Tuesday, October 14, 2014
Inspiration: Honeymoon in Paris
For example: you might not think about how young San Francisco is until you find yourself standing on a Paris street. Sure, the Spanish settled here in 1776, but Paris was around for the Roman Empire! The Eiffel Tower may have been a modern wonder, a hymn to industrialism at the 1889 World's Fair, but that still makes it a good 50 years older than San Francisco's marvel of engineering, the Golden Gate Bridge.
When my wife and I traveled to Paris, the comparisons came naturally. These are both cosmopolitan cities, centers of culture with great international renown. Both are married to water: San Francisco has the Bay, and Paris has the Seine.
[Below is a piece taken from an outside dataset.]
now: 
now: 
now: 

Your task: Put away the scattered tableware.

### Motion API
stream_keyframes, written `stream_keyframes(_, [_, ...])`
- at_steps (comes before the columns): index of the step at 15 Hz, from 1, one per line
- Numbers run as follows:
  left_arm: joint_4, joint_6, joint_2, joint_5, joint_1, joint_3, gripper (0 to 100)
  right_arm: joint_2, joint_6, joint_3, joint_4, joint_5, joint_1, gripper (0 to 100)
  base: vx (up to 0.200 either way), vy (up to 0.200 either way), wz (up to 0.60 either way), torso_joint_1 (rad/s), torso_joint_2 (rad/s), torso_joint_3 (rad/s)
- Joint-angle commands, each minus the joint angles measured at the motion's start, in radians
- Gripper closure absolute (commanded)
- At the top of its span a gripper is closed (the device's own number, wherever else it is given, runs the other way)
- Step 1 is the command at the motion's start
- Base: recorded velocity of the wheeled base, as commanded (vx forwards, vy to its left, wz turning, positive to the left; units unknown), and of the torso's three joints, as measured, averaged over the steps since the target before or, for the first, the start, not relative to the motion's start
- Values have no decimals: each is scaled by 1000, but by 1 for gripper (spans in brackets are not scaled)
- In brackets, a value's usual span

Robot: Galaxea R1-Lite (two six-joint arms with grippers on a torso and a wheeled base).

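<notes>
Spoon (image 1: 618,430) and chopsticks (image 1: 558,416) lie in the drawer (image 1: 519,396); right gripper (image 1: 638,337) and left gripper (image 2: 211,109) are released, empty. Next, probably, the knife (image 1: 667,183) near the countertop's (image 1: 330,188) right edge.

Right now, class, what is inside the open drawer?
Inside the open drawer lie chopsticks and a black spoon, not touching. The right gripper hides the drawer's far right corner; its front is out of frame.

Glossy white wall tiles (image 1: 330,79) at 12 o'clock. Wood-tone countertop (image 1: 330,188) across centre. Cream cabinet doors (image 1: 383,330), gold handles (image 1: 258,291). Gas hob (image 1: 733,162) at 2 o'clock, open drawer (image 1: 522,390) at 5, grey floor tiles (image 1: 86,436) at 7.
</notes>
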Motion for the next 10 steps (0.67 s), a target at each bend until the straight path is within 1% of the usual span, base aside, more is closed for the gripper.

And foodie culture in Paris may have a longer history than San Francisco's own, but San Francisco is no less in love with its food, infusing it with international inspiration and entrepreneurial creativity. And you can see the French-born Art Deco movement stamped in many of San Francisco's buildings, from the Rincon Center to Coit Tower. And art deco is just scratching the surface of Paris' exquisite art and architecture – just as it doesn't sum up our proud and varied history of buildings here.
It may be 5,500 miles from San Francisco to Paris, but it turns out that's not that far, in the grand scheme of things.
While the $1,000-per-square-foot real estate prices here might give some people sticker shock, consider this: in 2011, according to Credit Sesame, a square foot in Paris would cost you over $3,000. Whew! You can't get a better baguette here, but you can still dig into some San Francisco sourdough, and have a place to call your own at under a third of the cost.
Paris is a lovely city to visit, crammed to the gills with history, with monuments, with beautiful food and beautiful people – especially if you happen to bring your beautiful wife along for the trip! But while I encourage everyone to visit if they get the chance, I still choose to live in its younger (but just as cosmopolitan!) cousin. San Francisco may look back to the Gold Rush and the 1906 earthquake for its history while the foundations of the Louvre were laid in the 12th century, but when I come home to the house I'm building my family in, I love my younger city that much more.